Bill Peet spared no details in his depictions of all of the industrial age mechanical wonders that the Pollutians employ in developing their new world. To a young reader obsessed with trucks and construction equipment, it was a visual delight to see the scenes of the skyscrapers being erected and the factories belching purple and black smoke into the increasingly darkened skies and the tangle of freeways jam packed with speeding vehicles and ever growing piles of mechanical wreckage and refuse piling up and the pipes vomiting grey and green water into the lakes. But we felt sorry for the miserable looking Wumps in their underground caves, lapping from trickling spring water and eating mushrooms.

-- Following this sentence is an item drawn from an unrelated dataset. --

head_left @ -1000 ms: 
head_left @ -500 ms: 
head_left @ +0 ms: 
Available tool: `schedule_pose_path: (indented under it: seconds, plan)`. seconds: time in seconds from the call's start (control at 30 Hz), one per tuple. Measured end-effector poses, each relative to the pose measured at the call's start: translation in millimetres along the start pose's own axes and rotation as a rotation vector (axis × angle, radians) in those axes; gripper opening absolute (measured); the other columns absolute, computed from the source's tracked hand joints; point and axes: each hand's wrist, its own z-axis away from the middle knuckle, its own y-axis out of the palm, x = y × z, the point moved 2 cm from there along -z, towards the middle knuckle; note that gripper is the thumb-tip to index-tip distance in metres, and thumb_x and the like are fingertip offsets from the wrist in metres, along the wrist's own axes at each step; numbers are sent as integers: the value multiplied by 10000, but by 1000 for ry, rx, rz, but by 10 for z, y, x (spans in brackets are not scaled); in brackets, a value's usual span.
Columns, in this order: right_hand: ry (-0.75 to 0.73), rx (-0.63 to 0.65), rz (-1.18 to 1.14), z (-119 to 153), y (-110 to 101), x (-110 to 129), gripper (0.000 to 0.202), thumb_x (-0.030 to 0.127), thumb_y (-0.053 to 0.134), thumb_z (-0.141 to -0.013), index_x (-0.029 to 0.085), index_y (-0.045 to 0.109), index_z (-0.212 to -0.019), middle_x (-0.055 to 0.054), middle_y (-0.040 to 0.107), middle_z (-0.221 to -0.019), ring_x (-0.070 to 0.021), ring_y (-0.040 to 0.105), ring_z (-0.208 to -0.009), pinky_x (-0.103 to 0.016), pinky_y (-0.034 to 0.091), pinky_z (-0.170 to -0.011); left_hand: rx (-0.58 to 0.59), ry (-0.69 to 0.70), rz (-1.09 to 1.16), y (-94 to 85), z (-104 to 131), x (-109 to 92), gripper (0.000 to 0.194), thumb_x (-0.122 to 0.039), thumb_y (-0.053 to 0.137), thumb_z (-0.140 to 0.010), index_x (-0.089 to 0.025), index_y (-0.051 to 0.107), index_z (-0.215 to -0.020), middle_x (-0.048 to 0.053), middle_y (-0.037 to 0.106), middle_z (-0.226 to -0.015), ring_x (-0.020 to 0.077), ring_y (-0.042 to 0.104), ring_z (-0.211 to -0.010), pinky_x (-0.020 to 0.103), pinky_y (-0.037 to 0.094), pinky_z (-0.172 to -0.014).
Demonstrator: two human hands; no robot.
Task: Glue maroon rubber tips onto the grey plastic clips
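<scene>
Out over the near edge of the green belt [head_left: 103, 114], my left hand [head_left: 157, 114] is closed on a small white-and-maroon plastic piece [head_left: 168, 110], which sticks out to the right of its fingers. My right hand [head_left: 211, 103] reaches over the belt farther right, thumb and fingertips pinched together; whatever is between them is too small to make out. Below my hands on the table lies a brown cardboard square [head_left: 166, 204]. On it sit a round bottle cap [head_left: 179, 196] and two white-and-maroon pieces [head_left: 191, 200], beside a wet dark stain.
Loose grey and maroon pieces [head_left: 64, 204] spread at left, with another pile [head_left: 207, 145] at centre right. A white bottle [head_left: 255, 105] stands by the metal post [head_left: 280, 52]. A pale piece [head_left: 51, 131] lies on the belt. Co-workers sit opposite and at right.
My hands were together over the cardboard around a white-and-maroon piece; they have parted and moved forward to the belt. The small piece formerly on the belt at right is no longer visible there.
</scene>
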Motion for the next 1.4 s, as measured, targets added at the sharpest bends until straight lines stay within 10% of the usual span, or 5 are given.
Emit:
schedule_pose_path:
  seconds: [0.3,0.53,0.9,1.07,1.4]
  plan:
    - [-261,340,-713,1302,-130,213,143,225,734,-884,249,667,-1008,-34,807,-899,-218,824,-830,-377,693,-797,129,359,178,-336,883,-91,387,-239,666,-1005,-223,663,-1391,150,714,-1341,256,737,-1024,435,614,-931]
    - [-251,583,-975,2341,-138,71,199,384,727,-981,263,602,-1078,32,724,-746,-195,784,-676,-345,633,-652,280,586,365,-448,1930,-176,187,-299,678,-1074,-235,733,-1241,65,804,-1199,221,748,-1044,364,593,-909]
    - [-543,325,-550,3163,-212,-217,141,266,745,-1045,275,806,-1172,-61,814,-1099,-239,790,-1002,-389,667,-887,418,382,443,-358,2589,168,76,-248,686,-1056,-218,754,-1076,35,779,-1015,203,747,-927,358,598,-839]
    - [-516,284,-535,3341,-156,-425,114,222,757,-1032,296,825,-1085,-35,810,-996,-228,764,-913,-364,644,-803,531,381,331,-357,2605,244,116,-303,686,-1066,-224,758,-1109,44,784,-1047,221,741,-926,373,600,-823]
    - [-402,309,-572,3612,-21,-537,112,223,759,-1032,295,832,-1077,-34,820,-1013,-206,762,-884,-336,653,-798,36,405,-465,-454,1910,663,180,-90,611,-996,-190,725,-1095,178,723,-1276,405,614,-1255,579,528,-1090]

Soon, the Pollutians were hacking and sneezing and wheezing in the purplish polluted air that they created, grumbling amongst themselves before crying out to their leader that conditions had deteriorated beyond standing for. They demanded a new world! A cleaner better world! So the leader sent three of his best space cadets off to scout the cosmos.

After a few anxious pages, one of the scouts returned with news that he found a wonderful clean new world. All the pollutants embarked back into their pot-bellied spaceships and fired off into space leaving their befouled cities and the blackened skies of the Wump world behind.

The Wumps, who had been paved under the city, took notice of the sudden quiet. After some time, they decided to brave leaving the safety of their caverns. With a mighty push of its head, the largest Wump pushed through the concrete above to find a landscape absolutely alien and foreign. Leaving their caverns behind, the forlorn Wumps wandered around the abandoned, refuse strewn wasteland, upon the cold, hard concrete. They were about to give up and return to the caves when one Wump found one patch of green grass with a few bumbershoot trees and a small pool. "Wump, whumpity whump!" they cried, diving into the small patch of paradise.

In time, the post-script read, the Wump world would recover, but would never be the same again.